Molti consumatori si sono recati nei centri di assistenza per sistemare la situazione con tempi e costi impegnativi, senza però la possibilità di cambiare il destino del proprio smartphone, diventato obsoleto in poco tempo, quindi “da cambiare”.
Ma è davvero il primo caso di obsolescenza programmata nella storia? No di certo. Se ne parla già dagli anni ‘30 del secolo scorso. Alcuni tra i più grandi costruttori di lampadine a incandescenza avevano trovato un tacito accordo per ridurre la durata in termini di ore, quasi dimezzandola, perché gli utenti le cambiassero più spesso. Un modo per rilanciare un mercato che subiva gli effetti della crisi (erano gli anni della grande depressione).
Capiamo così che la questione dell’obsolescenza programmata tocca davvero tutti gli oggetti, tecnologici o meno, che abbiamo: dai telefonini alle lampadine, dalle lavatrici alle automobili. Anche se sappiamo che un bene non può durare per sempre, certo non immaginiamo che dopo appena due anni sia da buttare. E infatti non lo buttiamo: lo teniamo in qualche cassetto perché potrebbe tornare utile. In realtà non potrà esserlo più perché la velocità con cui progrediscono alcuni settori tecnologici e le nuove e sempre più performanti caratteristiche che siamo spinti a desiderare fanno sì che i vecchi cellulari rimpiazzati rimangano poi nel limbo per anni. Fino a che non li buttiamo davvero.

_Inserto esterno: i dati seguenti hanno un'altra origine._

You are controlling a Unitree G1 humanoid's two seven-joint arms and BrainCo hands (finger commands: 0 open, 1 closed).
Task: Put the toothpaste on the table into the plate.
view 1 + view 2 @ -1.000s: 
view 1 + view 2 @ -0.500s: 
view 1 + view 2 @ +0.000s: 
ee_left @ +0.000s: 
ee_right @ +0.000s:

A fianco a questo processo, in cui noi consumatori siamo in qualche modo più o meno lecito spinti a cambiare il nostro device, ce n’è un altro, in cui siamo meno spettatori: è l’obsolescenza percepita, quel fenomeno tutto psicologico che ci fa convincere che sia ora di cambiare dispositivo, auto, modello di telefonino. Una tendenza che colpisce più o meno tutti, in base anche all’esposizione alla pubblicità dai ritmi e contenuti sempre più consumistici: è l’effetto di quello sguardo che gettiamo sempre più spesso all’oggetto fashion, a quello di tendenza o all’ultima moda, a quel qualcosa di nuovo che “voglio a tutti i costi”. In questi casi siamo noi che pensiamo e agiamo più o meno consapevolmente, a cui un freno arriva solo dalla piena presa di coscienza che si tratta di un modello di vita insostenibile. Ma, nel frattempo, ci costringe a far la fila davanti ai negozi per l’ultimo modello di smartphone o ad assaltare letteralmente i negozi quando ci sono gli sconti.